Ocasio-Cortez ran decidedly to the left of Crowley, but she also shook up how Democrats go about getting elected. Until now, Democrats have seen big money in politics as simply a deal with the devil that had to be made. Democrats are so often outspent by Republican mega-donors that they viewed courting big-dollar donors and corporations as part of creating a level playing field.
But if one of Democrats’ top fundraisers and likely successor to Nancy Pelosi can be toppled, perhaps Democrats need to rethink that deal.

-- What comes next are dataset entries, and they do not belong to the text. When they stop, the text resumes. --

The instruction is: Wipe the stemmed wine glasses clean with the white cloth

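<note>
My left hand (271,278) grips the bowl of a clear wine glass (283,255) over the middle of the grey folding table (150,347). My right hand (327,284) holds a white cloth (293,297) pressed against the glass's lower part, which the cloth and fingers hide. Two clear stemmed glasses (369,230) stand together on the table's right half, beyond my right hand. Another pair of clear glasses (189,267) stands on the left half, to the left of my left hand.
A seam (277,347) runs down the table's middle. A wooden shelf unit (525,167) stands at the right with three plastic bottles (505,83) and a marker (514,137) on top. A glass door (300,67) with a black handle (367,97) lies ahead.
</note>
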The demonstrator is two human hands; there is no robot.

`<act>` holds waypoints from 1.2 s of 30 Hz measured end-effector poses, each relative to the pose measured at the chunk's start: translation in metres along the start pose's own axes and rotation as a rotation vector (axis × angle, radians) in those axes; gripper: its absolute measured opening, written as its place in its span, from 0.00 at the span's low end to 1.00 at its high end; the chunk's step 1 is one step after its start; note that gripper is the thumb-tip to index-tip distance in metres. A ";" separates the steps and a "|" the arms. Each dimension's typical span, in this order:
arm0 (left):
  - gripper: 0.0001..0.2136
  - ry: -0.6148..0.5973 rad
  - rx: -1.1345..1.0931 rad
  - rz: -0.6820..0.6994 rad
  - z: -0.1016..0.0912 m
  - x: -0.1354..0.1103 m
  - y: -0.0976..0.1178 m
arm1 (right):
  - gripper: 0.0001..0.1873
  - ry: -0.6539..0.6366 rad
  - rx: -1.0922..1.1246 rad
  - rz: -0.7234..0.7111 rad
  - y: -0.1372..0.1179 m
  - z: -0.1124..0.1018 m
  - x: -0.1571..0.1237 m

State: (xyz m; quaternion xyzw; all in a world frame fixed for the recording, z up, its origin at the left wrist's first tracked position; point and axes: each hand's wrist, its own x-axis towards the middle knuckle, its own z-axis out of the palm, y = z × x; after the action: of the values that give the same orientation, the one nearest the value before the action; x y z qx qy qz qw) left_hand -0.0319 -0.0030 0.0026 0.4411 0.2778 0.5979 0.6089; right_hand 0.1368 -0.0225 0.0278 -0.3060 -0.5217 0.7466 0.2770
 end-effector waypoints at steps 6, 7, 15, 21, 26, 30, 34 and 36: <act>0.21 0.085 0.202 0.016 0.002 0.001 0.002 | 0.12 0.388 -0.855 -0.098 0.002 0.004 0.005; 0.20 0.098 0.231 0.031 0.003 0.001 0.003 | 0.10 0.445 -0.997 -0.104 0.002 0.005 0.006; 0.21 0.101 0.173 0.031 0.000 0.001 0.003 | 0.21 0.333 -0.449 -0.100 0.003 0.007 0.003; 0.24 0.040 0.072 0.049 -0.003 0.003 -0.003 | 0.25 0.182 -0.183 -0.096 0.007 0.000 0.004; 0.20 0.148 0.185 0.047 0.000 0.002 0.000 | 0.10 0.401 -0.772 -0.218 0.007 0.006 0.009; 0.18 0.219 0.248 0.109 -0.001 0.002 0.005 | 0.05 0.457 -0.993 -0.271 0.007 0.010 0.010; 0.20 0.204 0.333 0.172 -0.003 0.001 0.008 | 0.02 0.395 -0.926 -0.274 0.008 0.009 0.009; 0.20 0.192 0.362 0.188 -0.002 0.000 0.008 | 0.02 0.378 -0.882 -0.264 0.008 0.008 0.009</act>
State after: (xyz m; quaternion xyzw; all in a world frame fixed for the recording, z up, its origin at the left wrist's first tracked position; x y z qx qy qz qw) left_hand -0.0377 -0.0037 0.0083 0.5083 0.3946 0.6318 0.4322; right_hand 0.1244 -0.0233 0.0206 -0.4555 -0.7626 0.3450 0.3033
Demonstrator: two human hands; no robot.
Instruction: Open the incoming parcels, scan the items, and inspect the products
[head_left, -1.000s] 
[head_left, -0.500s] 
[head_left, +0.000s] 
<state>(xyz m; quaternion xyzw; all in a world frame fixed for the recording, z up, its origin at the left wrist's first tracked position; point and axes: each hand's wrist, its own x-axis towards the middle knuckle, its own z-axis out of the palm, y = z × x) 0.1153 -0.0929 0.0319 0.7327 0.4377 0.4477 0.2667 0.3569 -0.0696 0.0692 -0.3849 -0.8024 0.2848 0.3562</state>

Well, maybe. But, of course, this was just a Democratic primary in a very safe Democratic district.
The late William F. Buckley, Jr. famously advocated running “the most right, viable candidate who could win.” That was way back in 1967 when the two parties were much more localized and thus ideologically diverse. But the idea was that you’d run a much more conservative candidate in Alabama than you would in Connecticut since there was “No sense running Mona Lisa in a beauty contest.” It was far better to elect a Richard Nixon, who was ideologically unreliable than go down in flames with a Barry Goldwater.
The GOP followed that philosophy pretty well for much of the next forty years but, because of changes in the media environment and the vagaries of the primary system, eventually started nominating the sort of candidates who should run in Alabama everywhere. That’s had the effect of turning it into a minority party, albeit one that has an outsized share of the levers of powers thanks to a political system that disproportionately favors rural voters.
Ocasio-Cortez is precisely the sort of candidate Democrats ought run in the Bronx. She’s young, representative of the district’s changing demographics, and absolutely electable.
But Democrats should be wary of going down the same path as the GOP. Democratic Socialism isn’t likely a recipe for national success. This contest is an outlier but there has been a wave of progressive candidates this cycle. Presumably, this is because the base has been energized by the consequences of their lack of enthusiasm in November of 2016. If the goal is to elect a Democratic majority to the House to thwart Trump—even impeach him—nominating too-left candidates in competitive districts isn’t the way to get there.